Les discours d’Hitler ont puissamment légitimé ces transgressions violentes. Puisque ces extrémités étaient désormais brandies publiquement, que la haine devenait habituelle et que tout semblait possible, certains ont basculé dans un cynisme lugubre dont la présence agissait comme une tentation nihiliste. Le « pourquoi pas ? » devenait acceptable. Pendant quelques années, la jeunesse s’est précipitée dans les mouvements sportifs exaltant l’effort, le corps, l’esprit de corps ou la performance jusqu’à l’abrutissement. La joie de vivre, la bienveillance, l’innocence, la générosité et l’humour ont commencé à apparaître comme étant d’un autre temps. Progressivement s’est installée une peur diffuse : celle que chacun pouvait devenir une Gestapo pour son voisin. La résistance est devenue impossible car les partis traditionnels, discrédités par leur échec dans l’histoire récente, ne pouvaient en être le support. Avant sa disparition, le Parlement (sociaux-démocrates compris) avait voté la confiance à Hitler. Une fois les syndicats sociaux-démocrates interdits, la plupart des syndiqués ont suivi les consignes de s’inscrire dans les structures du parti nazi qui étaient présentées comme leur succédant. Les personnels du système judiciaire ont dû suivre des stages de formatage ayant un fort contenu paramilitaire. Ainsi, en 1933, le pays était-il prêt à donner tous les pouvoirs à Hitler – ce qui fut fait à la mort du président Hindenburg – et à consentir un effort de guerre sans précédent.

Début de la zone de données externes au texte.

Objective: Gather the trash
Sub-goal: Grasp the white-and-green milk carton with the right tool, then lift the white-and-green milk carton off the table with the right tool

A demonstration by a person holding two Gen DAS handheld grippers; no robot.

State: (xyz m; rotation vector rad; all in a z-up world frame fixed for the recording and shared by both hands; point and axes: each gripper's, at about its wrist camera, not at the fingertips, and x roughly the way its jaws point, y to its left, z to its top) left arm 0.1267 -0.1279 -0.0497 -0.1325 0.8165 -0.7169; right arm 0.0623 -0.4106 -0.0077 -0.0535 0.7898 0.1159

À près d’un siècle de distance, nous pensons que cela ne peut se reproduire. Que les outrances du commencement ne peuvent engendrer les crimes de masse de la fin. Certes. Mais il reste quelques mécanismes troublants qui sont encore à l’œuvre aujourd’hui. Tout d’abord, le fait que le chômage soit devenu une situation permanente commence à faire dériver des pans entiers de population en dehors de l’éthos républicain. Ensuite, les mécanismes de bouc émissaire sont toujours présents et même très actifs : contre les populations issues de l’immigration, contre la religion musulmane, vue comme proche de l’islamisme radical. De nouvelles formes d’antisémitisme apparaissent. Mais le plus inquiétant est peut-être le parallélisme que l’on peut faire avec la progressivité dans l’acceptation et la banalisation de paroles transgressives et d’actes criminels. Les transgressions aboutissent à l’affaiblissement des règles et éliminent la retenue qui contrôle habituellement les comportements instinctivement violents, brutaux, irraisonnés. Toute tentative de création de corps de maintien de l’ordre en dehors des formes actuelles peut aussi faire penser aux dérives possibles vers un état d’esprit milicien.

Ainsi, le lointain écho de l’irrésistible ascension de l’extrême droite allemande de l’entre-deux guerres peut-il nous faire voir d’un œil vigilant les faits quotidiens de la France du temps présent.